WHAT THIS TASK INVOLVES –
Every line of the data below is to be given again as it appears, with the images removed.

--------------------------------------------------

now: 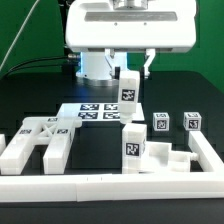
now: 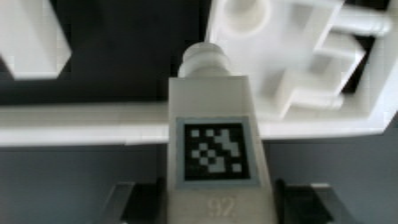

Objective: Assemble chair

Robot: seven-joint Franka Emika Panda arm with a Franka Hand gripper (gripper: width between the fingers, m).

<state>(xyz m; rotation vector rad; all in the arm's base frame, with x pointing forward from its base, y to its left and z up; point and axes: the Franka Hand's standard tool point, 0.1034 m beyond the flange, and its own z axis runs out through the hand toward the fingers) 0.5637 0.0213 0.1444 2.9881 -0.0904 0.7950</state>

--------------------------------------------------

WRITTEN SOLUTION –
now: 
now: 

Objective: Assemble chair

Robot: seven-joint Franka Emika Panda arm with a Franka Hand gripper (gripper: width between the fingers, m).

<state>(xyz m; rotation vector rad; all in the arm's base frame, with x pointing forward from its base, y to its left and z up; point and axes: the Franka Hand's standard tool point, 0.1034 m beyond the flange, and its own z axis runs out through the hand toward the fingers) 0.5637 0.0213 0.1444 2.9881 -0.0904 0.7950</state>

This output is now complete.